Description of the task
Copy each line of the records that includes "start".

Saved entries

= Beginning of Section =

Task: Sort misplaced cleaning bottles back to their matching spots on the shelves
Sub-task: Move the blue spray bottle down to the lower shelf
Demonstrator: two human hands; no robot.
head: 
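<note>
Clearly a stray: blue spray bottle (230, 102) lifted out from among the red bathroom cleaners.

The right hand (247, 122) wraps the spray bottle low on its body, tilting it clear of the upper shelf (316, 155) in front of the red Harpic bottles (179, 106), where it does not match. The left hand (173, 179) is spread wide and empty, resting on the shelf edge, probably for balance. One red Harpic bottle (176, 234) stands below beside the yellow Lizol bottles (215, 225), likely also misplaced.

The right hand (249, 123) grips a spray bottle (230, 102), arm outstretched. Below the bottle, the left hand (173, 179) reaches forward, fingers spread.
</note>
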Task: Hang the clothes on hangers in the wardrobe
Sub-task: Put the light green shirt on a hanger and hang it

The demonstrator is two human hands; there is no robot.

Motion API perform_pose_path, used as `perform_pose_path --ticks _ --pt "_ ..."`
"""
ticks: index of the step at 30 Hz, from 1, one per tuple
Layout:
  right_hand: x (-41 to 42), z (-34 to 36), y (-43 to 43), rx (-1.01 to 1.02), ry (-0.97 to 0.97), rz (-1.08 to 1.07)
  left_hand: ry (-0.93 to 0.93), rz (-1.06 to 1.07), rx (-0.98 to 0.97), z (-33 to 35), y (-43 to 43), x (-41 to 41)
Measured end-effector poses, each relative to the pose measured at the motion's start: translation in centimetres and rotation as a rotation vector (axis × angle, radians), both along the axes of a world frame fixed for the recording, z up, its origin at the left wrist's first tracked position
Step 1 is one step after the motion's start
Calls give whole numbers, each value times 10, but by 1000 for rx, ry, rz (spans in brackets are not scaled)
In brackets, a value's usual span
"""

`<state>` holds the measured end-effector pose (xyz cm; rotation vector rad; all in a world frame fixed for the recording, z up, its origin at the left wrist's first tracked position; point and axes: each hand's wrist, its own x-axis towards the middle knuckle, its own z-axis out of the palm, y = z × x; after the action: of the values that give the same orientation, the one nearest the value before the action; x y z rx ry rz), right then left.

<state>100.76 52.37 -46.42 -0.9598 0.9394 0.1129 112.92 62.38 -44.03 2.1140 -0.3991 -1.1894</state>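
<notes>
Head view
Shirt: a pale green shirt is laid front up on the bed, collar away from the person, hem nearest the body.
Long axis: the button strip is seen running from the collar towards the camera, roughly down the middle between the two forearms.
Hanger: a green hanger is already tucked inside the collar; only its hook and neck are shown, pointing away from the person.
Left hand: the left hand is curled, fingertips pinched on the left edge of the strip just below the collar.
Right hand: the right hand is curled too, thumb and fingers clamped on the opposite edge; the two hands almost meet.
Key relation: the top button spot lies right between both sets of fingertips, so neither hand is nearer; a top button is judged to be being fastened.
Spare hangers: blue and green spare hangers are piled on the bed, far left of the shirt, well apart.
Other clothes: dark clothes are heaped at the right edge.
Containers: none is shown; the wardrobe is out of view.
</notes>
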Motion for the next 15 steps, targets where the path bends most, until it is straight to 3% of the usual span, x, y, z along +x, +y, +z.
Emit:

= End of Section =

Answer area
Measured end-effector poses, each relative to the pose measured at the motion's start: translation in centimetres and rotation as a rotation vector (axis × angle, radians), both along the axes of a world frame fixed for the recording, z up, its origin at the left wrist's first tracked position
Step 1 is one step after the motion's start

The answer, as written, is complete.